(Records contained in a dataset)
<<<<
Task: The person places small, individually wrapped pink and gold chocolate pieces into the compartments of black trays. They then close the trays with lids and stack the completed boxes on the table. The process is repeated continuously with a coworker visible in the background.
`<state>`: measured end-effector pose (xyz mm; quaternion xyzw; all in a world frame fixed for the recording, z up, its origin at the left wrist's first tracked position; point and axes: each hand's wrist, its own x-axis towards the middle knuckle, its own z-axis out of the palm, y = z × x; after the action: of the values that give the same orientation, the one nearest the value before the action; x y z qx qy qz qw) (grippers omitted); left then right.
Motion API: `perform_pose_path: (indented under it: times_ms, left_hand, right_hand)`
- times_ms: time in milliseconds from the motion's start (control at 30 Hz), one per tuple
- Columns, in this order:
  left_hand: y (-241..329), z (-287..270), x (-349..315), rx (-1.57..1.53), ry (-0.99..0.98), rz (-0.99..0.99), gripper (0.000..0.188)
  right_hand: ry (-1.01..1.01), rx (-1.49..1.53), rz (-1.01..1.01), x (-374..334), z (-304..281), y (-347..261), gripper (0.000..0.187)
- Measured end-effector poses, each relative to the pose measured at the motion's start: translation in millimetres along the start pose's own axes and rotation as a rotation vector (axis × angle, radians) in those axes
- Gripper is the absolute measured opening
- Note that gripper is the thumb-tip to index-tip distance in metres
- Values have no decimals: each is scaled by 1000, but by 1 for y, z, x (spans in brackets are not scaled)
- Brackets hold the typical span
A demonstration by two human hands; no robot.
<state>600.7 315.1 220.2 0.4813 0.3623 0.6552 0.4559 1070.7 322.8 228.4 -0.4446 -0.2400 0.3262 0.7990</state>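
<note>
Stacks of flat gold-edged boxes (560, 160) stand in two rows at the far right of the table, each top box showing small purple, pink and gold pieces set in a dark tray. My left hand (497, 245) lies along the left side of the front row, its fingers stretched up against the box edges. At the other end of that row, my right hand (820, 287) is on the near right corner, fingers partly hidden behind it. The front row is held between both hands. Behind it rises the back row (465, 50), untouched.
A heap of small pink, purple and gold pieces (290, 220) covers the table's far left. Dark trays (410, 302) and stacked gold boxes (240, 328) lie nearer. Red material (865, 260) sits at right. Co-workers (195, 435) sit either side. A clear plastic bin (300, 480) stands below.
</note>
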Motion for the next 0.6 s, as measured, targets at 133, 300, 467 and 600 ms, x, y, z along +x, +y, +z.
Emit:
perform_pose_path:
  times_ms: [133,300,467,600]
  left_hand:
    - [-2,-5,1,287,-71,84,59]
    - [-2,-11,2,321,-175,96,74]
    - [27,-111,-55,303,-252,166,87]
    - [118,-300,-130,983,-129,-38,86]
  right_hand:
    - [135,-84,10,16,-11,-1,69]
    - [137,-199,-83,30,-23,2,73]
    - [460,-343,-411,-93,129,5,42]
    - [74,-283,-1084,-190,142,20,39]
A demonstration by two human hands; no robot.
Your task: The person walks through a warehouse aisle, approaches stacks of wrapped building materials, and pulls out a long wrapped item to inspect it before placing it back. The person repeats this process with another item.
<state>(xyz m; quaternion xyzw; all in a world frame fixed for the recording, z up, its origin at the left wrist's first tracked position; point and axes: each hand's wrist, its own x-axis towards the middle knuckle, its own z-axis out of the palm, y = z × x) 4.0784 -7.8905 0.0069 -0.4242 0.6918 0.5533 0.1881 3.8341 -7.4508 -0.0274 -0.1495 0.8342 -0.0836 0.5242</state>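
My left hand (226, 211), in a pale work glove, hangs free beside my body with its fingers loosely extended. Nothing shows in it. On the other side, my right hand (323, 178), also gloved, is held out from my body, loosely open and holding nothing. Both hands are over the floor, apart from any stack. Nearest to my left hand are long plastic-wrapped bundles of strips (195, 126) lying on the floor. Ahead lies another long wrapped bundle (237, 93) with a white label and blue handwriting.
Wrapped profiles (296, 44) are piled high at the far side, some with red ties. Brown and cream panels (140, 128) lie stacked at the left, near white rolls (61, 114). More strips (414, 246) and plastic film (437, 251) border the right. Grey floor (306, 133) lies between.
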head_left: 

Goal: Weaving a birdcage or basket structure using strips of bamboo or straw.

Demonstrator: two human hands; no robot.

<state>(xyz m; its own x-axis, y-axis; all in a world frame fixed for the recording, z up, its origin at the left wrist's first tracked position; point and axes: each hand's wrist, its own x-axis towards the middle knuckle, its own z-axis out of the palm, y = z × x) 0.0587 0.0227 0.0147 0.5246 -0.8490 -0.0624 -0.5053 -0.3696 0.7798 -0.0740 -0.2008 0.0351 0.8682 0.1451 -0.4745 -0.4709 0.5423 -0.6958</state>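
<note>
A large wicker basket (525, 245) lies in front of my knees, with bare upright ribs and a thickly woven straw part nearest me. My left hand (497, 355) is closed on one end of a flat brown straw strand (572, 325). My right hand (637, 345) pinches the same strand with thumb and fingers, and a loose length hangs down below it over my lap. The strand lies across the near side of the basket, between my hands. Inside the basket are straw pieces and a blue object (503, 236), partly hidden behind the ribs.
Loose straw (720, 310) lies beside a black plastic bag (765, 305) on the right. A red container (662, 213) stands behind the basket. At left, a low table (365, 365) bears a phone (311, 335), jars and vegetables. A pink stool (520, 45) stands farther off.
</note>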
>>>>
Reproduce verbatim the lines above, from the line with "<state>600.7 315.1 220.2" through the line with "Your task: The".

<state>600.7 315.1 220.2 0.4813 0.3623 0.6552 0.4559 1070.7 322.8 228.4 -0.4446 -0.2400 0.3262 0.7990</state>
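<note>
Stacks of flat gold-edged boxes (560, 160) stand in two rows at the far right of the table, each top box showing small purple, pink and gold pieces set in a dark tray. My left hand (497, 245) lies along the left side of the front row, its fingers stretched up against the box edges. At the other end of that row, my right hand (820, 287) is on the near right corner, fingers partly hidden behind it. The front row is held between both hands. Behind it rises the back row (465, 50), untouched.
A heap of small pink, purple and gold pieces (290, 220) covers the table's far left. Dark trays (410, 302) and stacked gold boxes (240, 328) lie nearer. Red material (865, 260) sits at right. Co-workers (195, 435) sit either side. A clear plastic bin (300, 480) stands below.
</note>
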Motion for the next 0.6 s, as measured, targets at 133, 300, 467 and 600 ms, x, y, z along +x, +y, +z.
Emit:
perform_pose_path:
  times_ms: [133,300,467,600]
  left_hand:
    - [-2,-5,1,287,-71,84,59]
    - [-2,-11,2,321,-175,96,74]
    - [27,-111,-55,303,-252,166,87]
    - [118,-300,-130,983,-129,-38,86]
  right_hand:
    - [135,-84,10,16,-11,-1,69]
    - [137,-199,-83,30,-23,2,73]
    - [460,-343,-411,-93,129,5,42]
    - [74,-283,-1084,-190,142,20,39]
A demonstration by two human hands; no robot.
Your task: The person walks through a warehouse aisle, approaches stacks of wrapped building materials, and pulls out a long wrapped item to inspect it before placing it back. The person repeats this process with another item.

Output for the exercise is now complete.